Cinderella thought she could see a small crack in her husband’s cold façade. A flash of weariness, perhaps even guilt.
No, husband, Cinderella thought glumly. I did not tell you everything.
“Vengeance?” Maximilian asked loudly. “Is that why you torched your sisters alive and sought to do the same to your mother? Mere vengeance?”
Cinderella let her hands fall apart from one another and snapped her gaze down at the floor, coming to clench the fabric of her kirtle tightly. She mumbled something in a low voice, inaudible.
“Speak louder, princess Ella,” Maximilian commanded. “The Crown gives you leave to do so. Now is the time to be heard.”
“As I told you, husband,” Cinderella repeated, louder this time. “They were not my sisters. And she was not my mother. It was not vengeance that filled in me the desire to see all three slain.”

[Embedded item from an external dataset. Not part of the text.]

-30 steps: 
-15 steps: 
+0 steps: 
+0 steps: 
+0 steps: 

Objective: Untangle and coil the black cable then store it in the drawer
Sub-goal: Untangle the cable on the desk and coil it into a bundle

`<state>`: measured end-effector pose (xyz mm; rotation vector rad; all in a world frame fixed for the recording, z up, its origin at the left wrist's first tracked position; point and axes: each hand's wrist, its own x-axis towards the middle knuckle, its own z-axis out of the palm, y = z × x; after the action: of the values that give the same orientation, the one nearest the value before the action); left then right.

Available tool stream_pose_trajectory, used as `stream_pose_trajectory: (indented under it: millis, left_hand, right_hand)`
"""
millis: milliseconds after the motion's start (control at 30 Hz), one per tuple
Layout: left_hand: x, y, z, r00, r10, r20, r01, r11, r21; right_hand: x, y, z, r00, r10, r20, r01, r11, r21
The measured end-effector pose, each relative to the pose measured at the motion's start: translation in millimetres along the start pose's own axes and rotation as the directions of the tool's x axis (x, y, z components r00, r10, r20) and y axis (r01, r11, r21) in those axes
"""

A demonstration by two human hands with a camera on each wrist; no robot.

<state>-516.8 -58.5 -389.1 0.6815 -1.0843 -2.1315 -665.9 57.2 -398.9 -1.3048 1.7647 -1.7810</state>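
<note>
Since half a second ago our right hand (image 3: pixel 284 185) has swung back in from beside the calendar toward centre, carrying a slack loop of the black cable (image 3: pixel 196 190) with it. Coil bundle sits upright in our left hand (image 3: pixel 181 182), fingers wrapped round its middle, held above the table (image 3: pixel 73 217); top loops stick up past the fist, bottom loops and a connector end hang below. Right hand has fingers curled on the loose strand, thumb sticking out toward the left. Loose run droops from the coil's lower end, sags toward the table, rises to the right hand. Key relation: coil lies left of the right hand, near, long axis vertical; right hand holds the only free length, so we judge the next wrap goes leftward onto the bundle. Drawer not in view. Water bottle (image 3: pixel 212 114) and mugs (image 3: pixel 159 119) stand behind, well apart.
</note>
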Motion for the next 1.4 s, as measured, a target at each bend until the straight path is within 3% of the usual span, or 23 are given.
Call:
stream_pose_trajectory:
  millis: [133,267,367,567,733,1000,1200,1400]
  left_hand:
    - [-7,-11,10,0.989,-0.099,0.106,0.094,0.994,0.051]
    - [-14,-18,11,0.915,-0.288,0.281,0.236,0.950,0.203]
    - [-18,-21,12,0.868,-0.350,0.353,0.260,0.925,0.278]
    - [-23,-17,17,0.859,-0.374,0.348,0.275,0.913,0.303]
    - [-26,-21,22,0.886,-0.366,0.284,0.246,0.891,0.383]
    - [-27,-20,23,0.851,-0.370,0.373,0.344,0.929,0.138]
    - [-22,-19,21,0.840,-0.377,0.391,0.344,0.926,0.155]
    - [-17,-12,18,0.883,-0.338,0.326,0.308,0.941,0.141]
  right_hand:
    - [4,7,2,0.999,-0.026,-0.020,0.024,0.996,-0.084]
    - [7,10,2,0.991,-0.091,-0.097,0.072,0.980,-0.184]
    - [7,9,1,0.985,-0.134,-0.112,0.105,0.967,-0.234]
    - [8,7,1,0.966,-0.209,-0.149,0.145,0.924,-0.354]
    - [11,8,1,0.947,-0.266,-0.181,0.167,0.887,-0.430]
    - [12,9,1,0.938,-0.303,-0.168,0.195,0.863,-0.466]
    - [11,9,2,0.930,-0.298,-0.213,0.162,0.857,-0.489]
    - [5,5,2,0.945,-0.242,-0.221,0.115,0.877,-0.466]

“The princess shall address me as her prince,” Maximilian’s voice boomed. Cinderella shrunk away wincing as if expecting a blow, her focus still fixed on her bare feet.
From behind her Cinderella could hear the echoes of scornful whispers from the gathered nobles, quickly stifled by the prince throwing a perilous look out towards the crowd as if searching for someone to punish.
“My patience,” he said loudly for all to hear, “has almost reached its limit, but I assure you: the depths of the Crown’s ire are not so simply stymied. Tell the court as to what then guided your hand the day you brought ruin to the Tower of Brightness if it was not vengeance for the pains done to you in your youth.”
Cinderella took a noisy inhale before she raised herself back up and arched her head back, enjoying the heat of the day falling on her form. Even as withered as she was from her imprisonment and bereft of her glamorous hair and her illustrious jewelries there remained an uncanny beauty to her as she straightened herself to stand tall in the light of the Lamp.
So warm, she thought to herself. Bathed in the shine of the Author.
“The tale of our true love is known to all in Brightsilver, my prince,” Cinderella began again. “It is true that one of the realm’s Faeries blessed upon me a chance to attend one of your royal balls. She came to me as an answer to a prayer: with one flick of her wand she cleaned the ashes on my kirtle and the soot on my face. With another she gave me a starry gown and a pair of crystal slippers.”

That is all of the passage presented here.